At IndieCade I had a chance to play Elizabeth Shoemaker Sampat’s Deadbolt.
It’s a game about the truth: specifically, saying something true about yourself or about someone else in the circle. It’s not a role-playing game, because you are not telling a story or performing a character. The whole point is to speak from your own experience. The rules are simple: you have three rounds, and each round you say something truthful to someone else in the circle, based on prompts you’ve drawn from an envelope. The prompts control both what you say and to whom you say it. (There’s a more detailed description of the rules over here, together with pictures of the artifacts of play, which is helpful because I don’t have any pictures and probably wouldn’t have thought to take any.) If your listener is moved by what you have said, they can give you a token to represent this.
If this sounds trivial or easy, it’s not, and that’s because the prompts ask for things like “describe something you deeply regret doing”. If you’re going to play in good faith, you have to be willing to answer that kind of question honestly.
At the same time, the rules are written with a good deal of sensitivity. You have to answer the questions; you’re not told how much detail you have to go into, or what words you have to use, or how long you have to speak. You don’t even have to say what the question is that you’re answering. Sometimes people answered with a paragraph of explanation, and sometimes with a single phrase.

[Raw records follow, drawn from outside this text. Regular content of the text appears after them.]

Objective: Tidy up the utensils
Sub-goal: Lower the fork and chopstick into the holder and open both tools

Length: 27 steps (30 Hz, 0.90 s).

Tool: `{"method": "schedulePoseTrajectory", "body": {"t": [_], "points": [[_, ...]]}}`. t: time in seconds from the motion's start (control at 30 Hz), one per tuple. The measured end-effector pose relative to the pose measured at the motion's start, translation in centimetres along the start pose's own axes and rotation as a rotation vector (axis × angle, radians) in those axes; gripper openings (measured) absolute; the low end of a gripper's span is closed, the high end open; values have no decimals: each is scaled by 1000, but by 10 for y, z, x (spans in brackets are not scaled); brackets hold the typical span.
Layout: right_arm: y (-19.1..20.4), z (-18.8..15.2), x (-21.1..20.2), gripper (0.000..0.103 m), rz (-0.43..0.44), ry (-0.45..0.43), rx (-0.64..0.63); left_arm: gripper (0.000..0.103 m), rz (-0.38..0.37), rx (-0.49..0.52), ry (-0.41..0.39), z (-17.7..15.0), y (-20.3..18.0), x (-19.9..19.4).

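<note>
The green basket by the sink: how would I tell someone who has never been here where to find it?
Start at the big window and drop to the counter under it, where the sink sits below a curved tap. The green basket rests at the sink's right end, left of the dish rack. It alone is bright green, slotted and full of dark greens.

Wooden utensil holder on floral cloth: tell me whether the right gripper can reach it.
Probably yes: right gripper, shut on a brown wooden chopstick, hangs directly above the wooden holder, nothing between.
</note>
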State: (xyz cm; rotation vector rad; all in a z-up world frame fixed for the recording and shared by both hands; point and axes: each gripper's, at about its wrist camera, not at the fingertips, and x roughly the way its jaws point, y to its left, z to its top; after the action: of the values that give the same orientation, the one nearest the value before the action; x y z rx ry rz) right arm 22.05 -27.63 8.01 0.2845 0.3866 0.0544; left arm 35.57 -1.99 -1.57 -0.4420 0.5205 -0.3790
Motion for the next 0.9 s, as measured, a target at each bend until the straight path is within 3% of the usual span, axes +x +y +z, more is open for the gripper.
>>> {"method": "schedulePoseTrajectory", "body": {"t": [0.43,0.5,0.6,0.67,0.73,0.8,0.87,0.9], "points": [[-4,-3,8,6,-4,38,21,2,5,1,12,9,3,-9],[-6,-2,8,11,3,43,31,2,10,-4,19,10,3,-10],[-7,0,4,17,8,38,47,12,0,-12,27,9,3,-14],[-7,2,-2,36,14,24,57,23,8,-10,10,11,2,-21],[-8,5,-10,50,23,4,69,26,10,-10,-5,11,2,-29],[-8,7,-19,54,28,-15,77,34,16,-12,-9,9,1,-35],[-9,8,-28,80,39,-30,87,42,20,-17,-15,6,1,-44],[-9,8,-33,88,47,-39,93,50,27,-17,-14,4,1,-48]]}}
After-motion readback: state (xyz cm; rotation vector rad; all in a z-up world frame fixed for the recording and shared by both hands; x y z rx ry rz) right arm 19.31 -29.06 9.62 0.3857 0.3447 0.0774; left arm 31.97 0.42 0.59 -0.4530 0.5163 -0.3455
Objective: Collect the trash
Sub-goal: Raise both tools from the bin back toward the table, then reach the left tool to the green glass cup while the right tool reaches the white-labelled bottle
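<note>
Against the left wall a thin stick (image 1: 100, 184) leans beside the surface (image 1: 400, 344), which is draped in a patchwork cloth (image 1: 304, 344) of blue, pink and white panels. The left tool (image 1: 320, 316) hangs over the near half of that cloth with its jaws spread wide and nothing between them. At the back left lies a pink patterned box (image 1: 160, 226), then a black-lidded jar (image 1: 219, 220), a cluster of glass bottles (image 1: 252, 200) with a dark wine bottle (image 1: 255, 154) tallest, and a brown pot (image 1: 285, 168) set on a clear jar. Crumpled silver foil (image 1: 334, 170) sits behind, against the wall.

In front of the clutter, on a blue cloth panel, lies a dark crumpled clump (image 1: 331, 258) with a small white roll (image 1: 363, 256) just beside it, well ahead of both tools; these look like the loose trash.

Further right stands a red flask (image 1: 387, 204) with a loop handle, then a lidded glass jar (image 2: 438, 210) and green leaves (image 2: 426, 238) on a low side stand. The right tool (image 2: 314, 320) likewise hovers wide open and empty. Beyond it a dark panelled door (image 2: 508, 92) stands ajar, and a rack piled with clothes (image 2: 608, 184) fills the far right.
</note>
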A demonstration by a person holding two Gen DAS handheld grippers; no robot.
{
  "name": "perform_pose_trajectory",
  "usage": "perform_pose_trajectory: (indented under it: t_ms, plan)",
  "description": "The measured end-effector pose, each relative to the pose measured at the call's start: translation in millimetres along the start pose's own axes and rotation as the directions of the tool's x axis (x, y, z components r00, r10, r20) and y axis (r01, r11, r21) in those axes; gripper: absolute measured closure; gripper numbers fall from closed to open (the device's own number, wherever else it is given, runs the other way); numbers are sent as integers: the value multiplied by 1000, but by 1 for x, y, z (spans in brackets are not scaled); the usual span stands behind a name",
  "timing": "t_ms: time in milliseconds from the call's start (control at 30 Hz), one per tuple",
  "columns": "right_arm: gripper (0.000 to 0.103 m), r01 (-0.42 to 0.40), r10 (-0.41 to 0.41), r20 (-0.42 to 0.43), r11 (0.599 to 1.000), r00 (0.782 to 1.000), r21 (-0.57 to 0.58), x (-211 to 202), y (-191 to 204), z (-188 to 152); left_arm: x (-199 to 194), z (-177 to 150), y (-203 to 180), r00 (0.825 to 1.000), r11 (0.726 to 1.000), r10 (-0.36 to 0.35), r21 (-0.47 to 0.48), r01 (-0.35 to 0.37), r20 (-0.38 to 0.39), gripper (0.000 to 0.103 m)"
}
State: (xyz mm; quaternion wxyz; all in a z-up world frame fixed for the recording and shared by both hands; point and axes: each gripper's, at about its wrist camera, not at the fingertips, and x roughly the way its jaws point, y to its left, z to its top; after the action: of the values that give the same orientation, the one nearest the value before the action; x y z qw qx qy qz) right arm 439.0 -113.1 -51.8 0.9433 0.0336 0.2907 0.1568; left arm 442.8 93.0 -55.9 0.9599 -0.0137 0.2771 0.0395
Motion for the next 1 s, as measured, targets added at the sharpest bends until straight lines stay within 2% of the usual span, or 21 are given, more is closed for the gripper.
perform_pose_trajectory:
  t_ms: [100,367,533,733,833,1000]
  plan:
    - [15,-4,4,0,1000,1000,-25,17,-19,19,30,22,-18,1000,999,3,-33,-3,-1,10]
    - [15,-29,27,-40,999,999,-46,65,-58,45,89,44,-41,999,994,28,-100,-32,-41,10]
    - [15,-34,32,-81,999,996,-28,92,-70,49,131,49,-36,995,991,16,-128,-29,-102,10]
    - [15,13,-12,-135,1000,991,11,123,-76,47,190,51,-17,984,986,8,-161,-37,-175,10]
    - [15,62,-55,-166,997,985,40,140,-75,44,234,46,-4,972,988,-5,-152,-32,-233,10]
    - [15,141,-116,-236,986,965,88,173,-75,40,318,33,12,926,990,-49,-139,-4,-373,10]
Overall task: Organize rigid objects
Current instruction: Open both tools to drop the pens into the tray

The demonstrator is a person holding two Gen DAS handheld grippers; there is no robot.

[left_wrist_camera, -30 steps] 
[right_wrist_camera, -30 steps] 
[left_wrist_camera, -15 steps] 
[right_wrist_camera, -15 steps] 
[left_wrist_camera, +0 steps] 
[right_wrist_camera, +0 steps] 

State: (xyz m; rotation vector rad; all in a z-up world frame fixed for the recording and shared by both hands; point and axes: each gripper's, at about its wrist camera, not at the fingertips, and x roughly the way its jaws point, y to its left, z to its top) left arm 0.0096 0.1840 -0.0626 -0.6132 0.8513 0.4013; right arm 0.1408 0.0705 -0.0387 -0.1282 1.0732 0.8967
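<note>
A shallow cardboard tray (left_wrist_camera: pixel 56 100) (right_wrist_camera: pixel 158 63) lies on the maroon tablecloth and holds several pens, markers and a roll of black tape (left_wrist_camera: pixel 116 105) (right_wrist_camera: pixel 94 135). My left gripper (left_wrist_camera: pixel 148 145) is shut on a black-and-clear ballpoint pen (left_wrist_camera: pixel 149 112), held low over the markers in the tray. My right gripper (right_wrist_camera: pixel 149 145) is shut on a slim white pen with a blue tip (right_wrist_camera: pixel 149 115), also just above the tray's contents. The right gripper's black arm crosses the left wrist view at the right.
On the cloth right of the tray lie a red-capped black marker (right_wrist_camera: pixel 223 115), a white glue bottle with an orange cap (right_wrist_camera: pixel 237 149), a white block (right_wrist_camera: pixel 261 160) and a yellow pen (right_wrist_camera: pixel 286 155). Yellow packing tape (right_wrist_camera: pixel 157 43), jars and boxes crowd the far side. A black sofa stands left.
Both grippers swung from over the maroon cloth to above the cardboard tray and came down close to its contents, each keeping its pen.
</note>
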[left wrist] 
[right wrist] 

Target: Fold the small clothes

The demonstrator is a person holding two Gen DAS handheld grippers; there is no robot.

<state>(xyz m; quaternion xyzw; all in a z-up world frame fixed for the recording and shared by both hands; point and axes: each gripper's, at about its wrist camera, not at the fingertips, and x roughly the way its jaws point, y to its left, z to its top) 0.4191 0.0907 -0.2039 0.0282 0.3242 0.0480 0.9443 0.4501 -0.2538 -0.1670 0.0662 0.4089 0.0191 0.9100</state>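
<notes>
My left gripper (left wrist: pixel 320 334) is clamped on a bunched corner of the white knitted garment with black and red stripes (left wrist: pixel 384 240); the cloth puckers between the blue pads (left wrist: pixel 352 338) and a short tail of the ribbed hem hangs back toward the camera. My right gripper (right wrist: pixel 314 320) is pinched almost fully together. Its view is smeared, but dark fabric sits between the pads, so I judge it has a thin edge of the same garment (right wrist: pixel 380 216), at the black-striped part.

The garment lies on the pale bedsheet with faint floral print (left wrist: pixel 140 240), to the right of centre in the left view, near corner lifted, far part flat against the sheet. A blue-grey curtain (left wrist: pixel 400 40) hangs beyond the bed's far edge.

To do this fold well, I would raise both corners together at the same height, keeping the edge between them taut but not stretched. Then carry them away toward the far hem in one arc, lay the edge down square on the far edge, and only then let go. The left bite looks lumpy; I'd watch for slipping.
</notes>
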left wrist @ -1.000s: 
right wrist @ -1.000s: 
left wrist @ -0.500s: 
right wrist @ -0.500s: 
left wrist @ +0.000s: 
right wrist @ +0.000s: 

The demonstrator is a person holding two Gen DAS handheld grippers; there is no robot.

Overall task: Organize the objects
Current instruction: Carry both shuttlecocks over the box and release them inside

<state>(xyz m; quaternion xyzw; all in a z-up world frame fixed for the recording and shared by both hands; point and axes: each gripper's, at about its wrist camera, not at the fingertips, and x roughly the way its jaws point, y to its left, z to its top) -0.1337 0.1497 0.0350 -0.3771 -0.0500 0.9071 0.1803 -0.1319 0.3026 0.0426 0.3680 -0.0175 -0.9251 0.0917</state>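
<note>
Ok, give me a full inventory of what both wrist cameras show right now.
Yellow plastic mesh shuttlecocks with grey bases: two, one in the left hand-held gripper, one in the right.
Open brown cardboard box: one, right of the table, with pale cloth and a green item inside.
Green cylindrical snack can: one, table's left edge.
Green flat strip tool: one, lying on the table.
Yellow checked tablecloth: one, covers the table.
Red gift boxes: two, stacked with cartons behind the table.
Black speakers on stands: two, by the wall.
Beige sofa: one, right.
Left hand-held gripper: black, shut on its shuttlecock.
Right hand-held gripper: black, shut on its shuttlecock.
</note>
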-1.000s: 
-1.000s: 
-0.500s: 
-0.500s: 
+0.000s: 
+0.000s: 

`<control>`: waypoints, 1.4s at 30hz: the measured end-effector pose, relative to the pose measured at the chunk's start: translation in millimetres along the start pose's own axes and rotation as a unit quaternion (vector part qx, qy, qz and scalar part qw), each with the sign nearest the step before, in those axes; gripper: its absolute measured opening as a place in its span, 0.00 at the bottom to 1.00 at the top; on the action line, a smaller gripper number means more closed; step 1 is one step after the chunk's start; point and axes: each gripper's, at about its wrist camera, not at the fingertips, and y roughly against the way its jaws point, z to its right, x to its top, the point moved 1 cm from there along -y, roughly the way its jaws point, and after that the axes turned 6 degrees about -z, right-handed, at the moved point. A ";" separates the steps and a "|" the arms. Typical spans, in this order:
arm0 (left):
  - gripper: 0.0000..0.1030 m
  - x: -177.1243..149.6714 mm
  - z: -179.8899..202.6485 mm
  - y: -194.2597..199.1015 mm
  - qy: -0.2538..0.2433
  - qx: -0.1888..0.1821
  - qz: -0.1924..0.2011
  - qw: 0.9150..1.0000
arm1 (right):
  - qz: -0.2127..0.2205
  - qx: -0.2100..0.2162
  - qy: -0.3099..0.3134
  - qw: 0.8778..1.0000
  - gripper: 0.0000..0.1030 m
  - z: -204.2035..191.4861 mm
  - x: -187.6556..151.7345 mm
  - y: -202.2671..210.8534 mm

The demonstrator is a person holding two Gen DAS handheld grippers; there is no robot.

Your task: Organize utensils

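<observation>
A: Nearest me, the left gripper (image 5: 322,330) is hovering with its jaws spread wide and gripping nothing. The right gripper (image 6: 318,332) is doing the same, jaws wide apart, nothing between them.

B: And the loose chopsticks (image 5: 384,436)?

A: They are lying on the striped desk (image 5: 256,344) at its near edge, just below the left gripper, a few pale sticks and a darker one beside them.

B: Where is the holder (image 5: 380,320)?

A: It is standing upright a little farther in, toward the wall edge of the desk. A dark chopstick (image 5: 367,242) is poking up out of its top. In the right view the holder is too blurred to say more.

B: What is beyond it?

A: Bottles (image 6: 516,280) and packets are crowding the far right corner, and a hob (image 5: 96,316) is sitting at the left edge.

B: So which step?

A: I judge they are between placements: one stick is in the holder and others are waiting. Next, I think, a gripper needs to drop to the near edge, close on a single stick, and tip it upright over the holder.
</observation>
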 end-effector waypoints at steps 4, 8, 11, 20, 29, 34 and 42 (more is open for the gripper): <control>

It’s not a game that brutalizes boundaries or forces confessions you’re not up for. On the contrary, it’s an opportunity (or at least, I found it to be one). The rules create a space in which it is permissible to speak about things that might normally be kept silent. I’m often conscious that telling someone something personal not only makes me vulnerable — that’s my risk to take — but also can be demanding on them, can seem like a bid for sympathy or reassurance; can even be an act of manipulation in the wrong context. But in Deadbolt your fellow players have consented to this and indicated their willingness to hear what you have to say.
Despite the description I just gave, the dominant sound of Deadbolt was silence. Someone would draw a prompt about what to say, and another prompt about whom to speak to. Then they’d sit there. Thinking; gathering courage. Sometimes they teared up. Then they would speak. This drove home to me something I’ve often observed in intense conversations in life, that sometimes getting to a hard truth is about being willing to wait, as a listener; willing to shut up not only when the other person is speaking, but when they’re getting ready to speak, when they’re still gathering their thoughts and finding courage. One of the rules of Deadbolt is that no one else can speak during your round, and that’s really important, because it creates the silence that comes before the truth.
I was a tiny bit apprehensive about playing something like this in a circle that included some people I didn’t know. Even tabletop storygames create vulnerability in a way that makes it hugely important to trust the rest of the group. But the rules of Deadbolt are sufficiently constrained that they make this easier. Also, the people I was playing with were awesome.
It was intense. I’m really glad I got a chance to play.